> [Task brief] Once the images are set aside, output the listing exactly as it stands.

====== Stored data

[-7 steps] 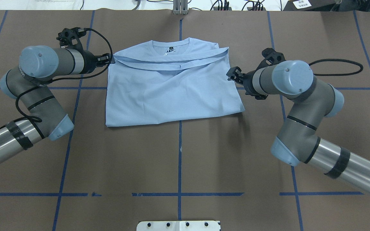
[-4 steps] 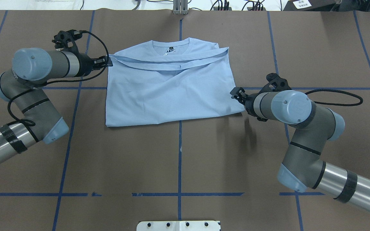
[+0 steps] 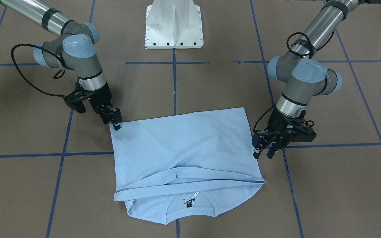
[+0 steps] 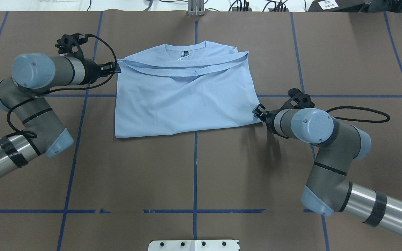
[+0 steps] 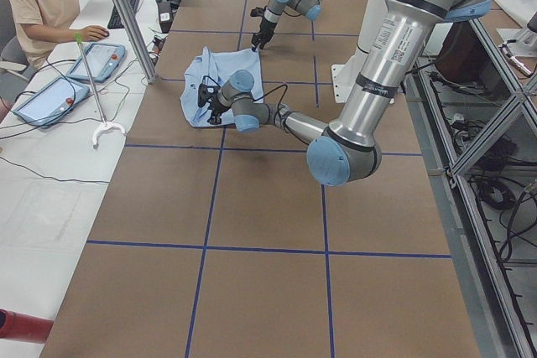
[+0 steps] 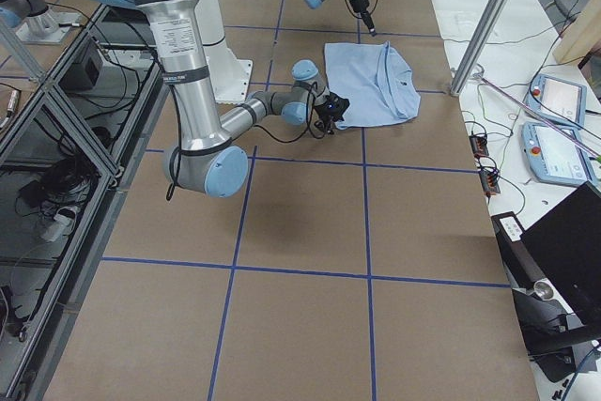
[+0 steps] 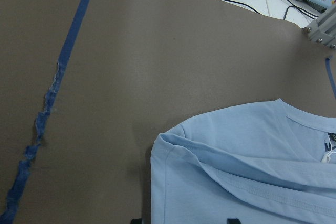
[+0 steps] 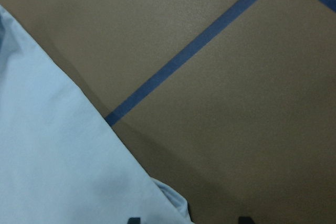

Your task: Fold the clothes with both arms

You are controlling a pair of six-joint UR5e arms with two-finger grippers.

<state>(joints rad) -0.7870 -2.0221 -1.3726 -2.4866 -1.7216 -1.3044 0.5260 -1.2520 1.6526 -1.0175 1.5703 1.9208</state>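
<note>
Overhead exterior view, read from the near edge outward. Nearest, at the bottom edge, a white base plate [image 4: 194, 245] on the brown table [image 4: 134, 174], marked off by blue tape lines [image 4: 195, 164].

Next, in from the lower right, the right arm [image 4: 312, 125], bent at the elbow and reaching inward. At its tip the right gripper [image 4: 257, 111], set against the near right corner of the light blue T-shirt [image 4: 183, 101]. From the right wrist camera: fingertips [image 8: 134, 220] well apart, the hem corner lying between them, not pinched. In the front-facing view, the same right gripper [image 3: 116, 124] tilted down, tips right at that corner of the cloth.

Past it, the T-shirt itself, flat across the middle of the table and straddling the centre tape line. Sleeves [image 4: 187, 68] folded inward as two crossing bands just below the collar [image 4: 187, 45], with the collar toward the far edge.

Farther out on the left, the left arm [image 4: 44, 71], wrist lying level, and the left gripper [image 4: 116, 68] at the shirt's far left corner, where the folded sleeve begins. From the left wrist camera: fingertips [image 7: 231, 220] apart, the folded sleeve edge ahead of and between them, nothing clamped. In the front-facing view, left gripper [image 3: 263, 152] spread wide beside the cloth's side edge; touching it or not, impossible to tell.

Farthest, beyond the table, a white bench [image 4: 65, 4] with dark cables [image 4: 243, 5].
</note>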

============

> [Exercise output]
[-7 steps] 
[-4 steps] 
[+0 steps] 
[+0 steps] 
[+0 steps] 
[+0 steps] 
[+0 steps] 
[+0 steps] 

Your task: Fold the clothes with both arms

You are controlling a pair of six-joint UR5e arms with two-finger grippers.

<state>(joints rad) -0.7870 -2.0221 -1.3726 -2.4866 -1.7216 -1.3044 0.5260 -1.2520 1.6526 -1.0175 1.5703 1.9208</state>
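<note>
Overhead exterior view, read from the near edge outward. Nearest, at the bottom edge, a white base plate [image 4: 194, 245] on the brown table [image 4: 134, 174], marked off by blue tape lines [image 4: 195, 164].

Next, in from the lower right, the right arm [image 4: 312, 125], bent at the elbow and reaching inward. At its tip the right gripper [image 4: 257, 111], set against the near right corner of the light blue T-shirt [image 4: 183, 101]. From the right wrist camera: fingertips [image 8: 134, 220] well apart, the hem corner lying between them, not pinched. In the front-facing view, the same right gripper [image 3: 116, 124] tilted down, tips right at that corner of the cloth.

Past it, the T-shirt itself, flat across the middle of the table and straddling the centre tape line. Sleeves [image 4: 187, 68] folded inward as two crossing bands just below the collar [image 4: 187, 45], with the collar toward the far edge.

Farther out on the left, the left arm [image 4: 44, 71], wrist lying level, and the left gripper [image 4: 116, 68] at the shirt's far left corner, where the folded sleeve begins. From the left wrist camera: fingertips [image 7: 231, 220] apart, the folded sleeve edge ahead of and between them, nothing clamped. In the front-facing view, left gripper [image 3: 263, 152] spread wide beside the cloth's side edge; touching it or not, impossible to tell.

Farthest, beyond the table, a white bench [image 4: 65, 4] with dark cables [image 4: 243, 5].
</note>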

That is the complete output.